New Marine Conservation Zones (MCZs)

The UK Government announced yesterday that, after a process of consultation, 23 new MCZs have been designated in England. MCZs are areas
that protect a range of nationally important, rare or threatened habitats and species.

These were designated in two phases after a process involving close participation of stakeholders. The first 27 zones were designated on the 21st November
2013. Following consultation, 23 sites in the second phase were announced on 17 January 2016, bringing the total to 50 MCZs. These include an area
of 7,886 square miles (20,424 square kilometres). A third phase will be consulted on in 2017, and designated in 2018. Similar schemes are operating
in Wales, Scotland and Northern Ireland, to contribute to a UK wide network of marine protected areas.

MCZs are established by a legal order made by Defra under section 116(1) of the Marine and Coastal Access Act 2009 (MCAA). Each order designates an area
as an MCZ and defines that area, lists the features being protected within that area and specifies the conservation objective or objectives of the
MCZ. The orders are referred to as “designation orders”. The conservation objective for each MCZ is that each of the features to be protected should
be in a favourable condition – favourable condition for a habitat is when its extent (area) remains stable or is increasing, and its structures and
functions, its quality, and the composition of its characteristic biological communities are such as to ensure that it remains in a condition which
is “healthy and not deteriorating”.

Structure is the physical component of a habitat. This can be formed by biological populations, for example corals or worms in some forms of reef, and
by the grain-size of the sediment. Functions are the ecological processes the habitat performs, such as providing refuge for juvenile fish from predators,
or transferring energy across different levels of the food web.

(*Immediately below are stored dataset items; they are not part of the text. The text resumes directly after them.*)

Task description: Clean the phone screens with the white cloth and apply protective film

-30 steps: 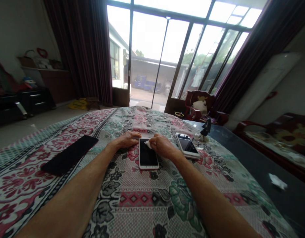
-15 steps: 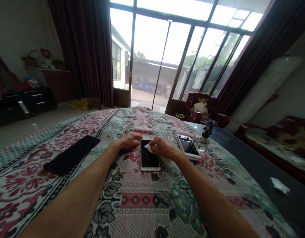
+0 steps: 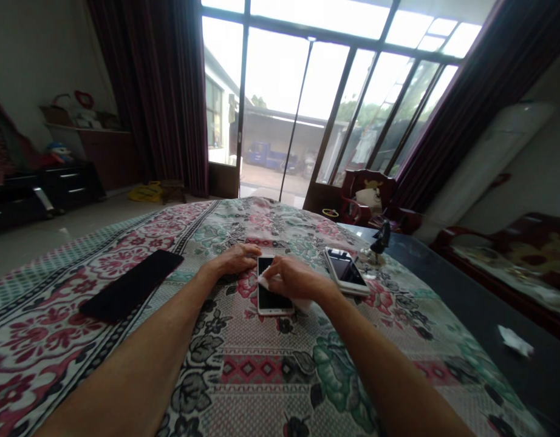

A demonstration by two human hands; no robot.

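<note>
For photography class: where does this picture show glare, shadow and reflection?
Head view: daylight whites out the dark-framed upper glass panes; head view: long purple fabric curtains fall in shadow; head view: pale reflection on the white rectangular phone right of the bare right hand.

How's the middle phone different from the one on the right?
The right hand holds a white tissue on the middle phone; no hand touches the right phone. The middle phone lies nearly straight, but the right phone lies slanted. The middle phone is partly covered; the right phone's screen shows fully. Both have pale edges and dark screens.
</note>
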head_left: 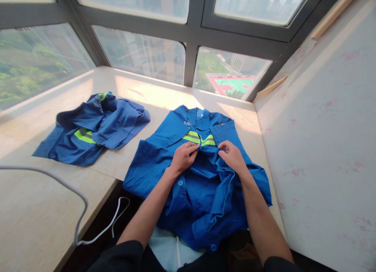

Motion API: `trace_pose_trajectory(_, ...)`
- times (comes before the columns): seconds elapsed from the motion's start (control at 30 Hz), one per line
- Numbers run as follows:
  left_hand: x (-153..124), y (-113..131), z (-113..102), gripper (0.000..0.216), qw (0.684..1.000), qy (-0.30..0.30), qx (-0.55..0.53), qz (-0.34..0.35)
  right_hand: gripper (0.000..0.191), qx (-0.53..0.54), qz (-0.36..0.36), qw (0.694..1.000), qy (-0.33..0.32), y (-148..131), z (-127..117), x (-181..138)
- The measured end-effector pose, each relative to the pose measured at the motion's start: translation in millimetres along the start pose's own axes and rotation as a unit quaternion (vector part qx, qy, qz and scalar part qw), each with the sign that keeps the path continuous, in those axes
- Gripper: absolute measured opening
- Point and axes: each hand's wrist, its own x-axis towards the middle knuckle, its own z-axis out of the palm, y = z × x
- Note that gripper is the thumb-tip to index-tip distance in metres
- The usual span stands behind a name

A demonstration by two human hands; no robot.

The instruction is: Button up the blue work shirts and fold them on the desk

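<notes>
A blue work jacket with yellow-green and grey reflective bands lies spread on the window ledge, its collar toward the window. Its lower part hangs over the near edge toward my lap. My left hand, with a ring on one finger, pinches the front placket just below the chest band. To its right, my right hand pinches the other front edge, fingers closed on the cloth. One button shows on the left front panel and another near the hem. The fingertips partly hide the fabric they grip.
A second blue garment with a reflective band lies crumpled to the left. A white cable loops over the ledge at the left. Windows stand behind; a flowered wall closes off the right.
</notes>
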Motion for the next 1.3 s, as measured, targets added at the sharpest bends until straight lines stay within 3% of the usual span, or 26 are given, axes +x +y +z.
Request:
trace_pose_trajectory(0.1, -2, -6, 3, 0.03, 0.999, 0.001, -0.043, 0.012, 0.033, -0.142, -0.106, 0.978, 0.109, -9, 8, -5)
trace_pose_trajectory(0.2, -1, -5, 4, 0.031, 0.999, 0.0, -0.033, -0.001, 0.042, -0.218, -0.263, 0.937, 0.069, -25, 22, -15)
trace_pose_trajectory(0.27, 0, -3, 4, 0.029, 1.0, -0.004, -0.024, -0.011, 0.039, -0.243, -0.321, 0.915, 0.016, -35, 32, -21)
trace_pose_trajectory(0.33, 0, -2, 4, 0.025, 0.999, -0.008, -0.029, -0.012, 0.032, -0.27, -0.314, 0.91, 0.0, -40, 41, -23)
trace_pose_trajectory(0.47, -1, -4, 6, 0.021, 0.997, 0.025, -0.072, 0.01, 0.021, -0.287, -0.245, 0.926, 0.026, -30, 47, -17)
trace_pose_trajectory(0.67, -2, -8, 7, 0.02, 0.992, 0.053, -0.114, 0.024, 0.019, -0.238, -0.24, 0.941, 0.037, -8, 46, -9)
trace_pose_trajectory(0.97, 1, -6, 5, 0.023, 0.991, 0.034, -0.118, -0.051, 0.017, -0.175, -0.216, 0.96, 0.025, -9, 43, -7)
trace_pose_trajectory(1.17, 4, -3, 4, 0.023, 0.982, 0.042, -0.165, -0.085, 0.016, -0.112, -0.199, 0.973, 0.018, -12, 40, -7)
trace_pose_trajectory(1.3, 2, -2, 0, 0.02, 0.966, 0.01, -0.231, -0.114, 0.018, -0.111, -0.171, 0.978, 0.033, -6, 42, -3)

For a species, the definition of favourable condition is that the quality and quantity of the species’ habitat, and the composition of its population in
terms of number, age and sex ratio, are such as to ensure that the population is maintained in numbers that enable it to thrive. For some highly mobile
species, this definition will be adapted to reflect that it is only present in the MCZ for part of its life cycle and/or for a particular purpose (e.g.
mating, egg laying).

It is expected that the network of MCZs will have a significant role in the recovery of marine fish populations and fisheries, depleted by decades of human
impacts and industrial trawling. For this, it is essential that management plans are in place for each of the MCZs.